Required work
Look for the word "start". Copy every line of the listing where it occurs.

Data excerpt
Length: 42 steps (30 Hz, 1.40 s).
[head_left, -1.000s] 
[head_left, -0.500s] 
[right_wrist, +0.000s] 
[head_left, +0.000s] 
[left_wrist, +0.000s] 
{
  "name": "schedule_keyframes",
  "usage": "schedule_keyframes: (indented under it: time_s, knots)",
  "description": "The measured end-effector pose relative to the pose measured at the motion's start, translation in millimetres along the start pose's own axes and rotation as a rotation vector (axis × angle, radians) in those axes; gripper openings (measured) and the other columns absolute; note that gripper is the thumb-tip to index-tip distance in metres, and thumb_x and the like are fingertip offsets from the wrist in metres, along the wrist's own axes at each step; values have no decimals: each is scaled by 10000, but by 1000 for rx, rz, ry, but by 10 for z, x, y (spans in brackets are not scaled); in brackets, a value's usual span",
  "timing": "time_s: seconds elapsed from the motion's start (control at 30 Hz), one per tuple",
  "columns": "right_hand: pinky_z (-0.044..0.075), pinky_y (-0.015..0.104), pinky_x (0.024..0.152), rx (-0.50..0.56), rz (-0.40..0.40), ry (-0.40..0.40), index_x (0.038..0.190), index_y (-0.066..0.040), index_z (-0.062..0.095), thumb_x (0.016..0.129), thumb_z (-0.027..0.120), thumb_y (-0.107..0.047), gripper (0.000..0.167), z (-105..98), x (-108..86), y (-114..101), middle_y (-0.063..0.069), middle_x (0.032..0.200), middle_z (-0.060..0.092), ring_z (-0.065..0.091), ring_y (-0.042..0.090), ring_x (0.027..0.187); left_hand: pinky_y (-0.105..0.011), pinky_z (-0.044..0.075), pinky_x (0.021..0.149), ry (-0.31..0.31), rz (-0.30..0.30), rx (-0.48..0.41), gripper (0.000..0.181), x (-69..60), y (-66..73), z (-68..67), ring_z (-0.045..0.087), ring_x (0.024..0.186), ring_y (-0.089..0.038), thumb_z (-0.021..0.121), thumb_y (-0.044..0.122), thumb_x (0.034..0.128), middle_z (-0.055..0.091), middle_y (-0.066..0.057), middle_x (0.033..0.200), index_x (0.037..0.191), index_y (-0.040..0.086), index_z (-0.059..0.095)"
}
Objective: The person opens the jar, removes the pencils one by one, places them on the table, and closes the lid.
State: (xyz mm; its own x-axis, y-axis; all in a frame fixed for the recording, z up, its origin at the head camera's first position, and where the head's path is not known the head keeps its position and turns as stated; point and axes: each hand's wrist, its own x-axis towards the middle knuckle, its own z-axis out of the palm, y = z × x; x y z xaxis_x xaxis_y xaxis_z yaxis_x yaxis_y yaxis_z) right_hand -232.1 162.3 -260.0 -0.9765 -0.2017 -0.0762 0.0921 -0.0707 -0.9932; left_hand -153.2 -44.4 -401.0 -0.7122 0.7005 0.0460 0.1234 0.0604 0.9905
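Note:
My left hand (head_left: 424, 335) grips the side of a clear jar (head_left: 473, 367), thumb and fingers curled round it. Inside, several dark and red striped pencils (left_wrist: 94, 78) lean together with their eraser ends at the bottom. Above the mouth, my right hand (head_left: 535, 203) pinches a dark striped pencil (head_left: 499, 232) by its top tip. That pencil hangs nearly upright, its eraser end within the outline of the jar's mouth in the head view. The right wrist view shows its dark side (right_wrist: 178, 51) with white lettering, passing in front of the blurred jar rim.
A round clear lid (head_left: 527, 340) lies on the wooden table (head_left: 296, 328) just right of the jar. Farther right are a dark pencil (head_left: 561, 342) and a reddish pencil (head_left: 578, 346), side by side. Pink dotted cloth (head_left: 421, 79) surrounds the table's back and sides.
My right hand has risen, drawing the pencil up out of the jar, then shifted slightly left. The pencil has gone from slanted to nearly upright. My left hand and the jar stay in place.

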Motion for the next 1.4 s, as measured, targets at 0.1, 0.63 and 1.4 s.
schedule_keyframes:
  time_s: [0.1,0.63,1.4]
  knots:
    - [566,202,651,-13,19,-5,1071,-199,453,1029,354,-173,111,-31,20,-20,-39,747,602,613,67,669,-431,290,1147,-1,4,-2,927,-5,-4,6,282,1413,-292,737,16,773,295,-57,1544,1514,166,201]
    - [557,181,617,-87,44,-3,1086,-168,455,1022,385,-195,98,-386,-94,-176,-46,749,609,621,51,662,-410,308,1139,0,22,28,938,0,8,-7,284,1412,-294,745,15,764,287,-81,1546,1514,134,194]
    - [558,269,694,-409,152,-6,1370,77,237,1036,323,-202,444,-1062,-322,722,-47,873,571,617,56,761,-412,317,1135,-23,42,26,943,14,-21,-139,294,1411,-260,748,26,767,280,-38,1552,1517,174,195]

Output for this task
  "description": "The measured end-effector pose relative to the pose measured at the motion's start, translation in millimetres along the start pose's own axes and rotation as a rotation vector (axis × angle, radians) in those axes; gripper openings (measured) and the other columns absolute; note that gripper is the thumb-tip to index-tip distance in metres, and thumb_x and the like are fingertip offsets from the wrist in metres, along the wrist's own axes at each step; values have no decimals: each is scaled by 10000, but by 1000 for rx, rz, ry, but by 10 for z, x, y (spans in brackets are not scaled); in brackets, a value's usual span",
  "timing": "time_s: seconds elapsed from the motion's start (control at 30 Hz), one per tuple",

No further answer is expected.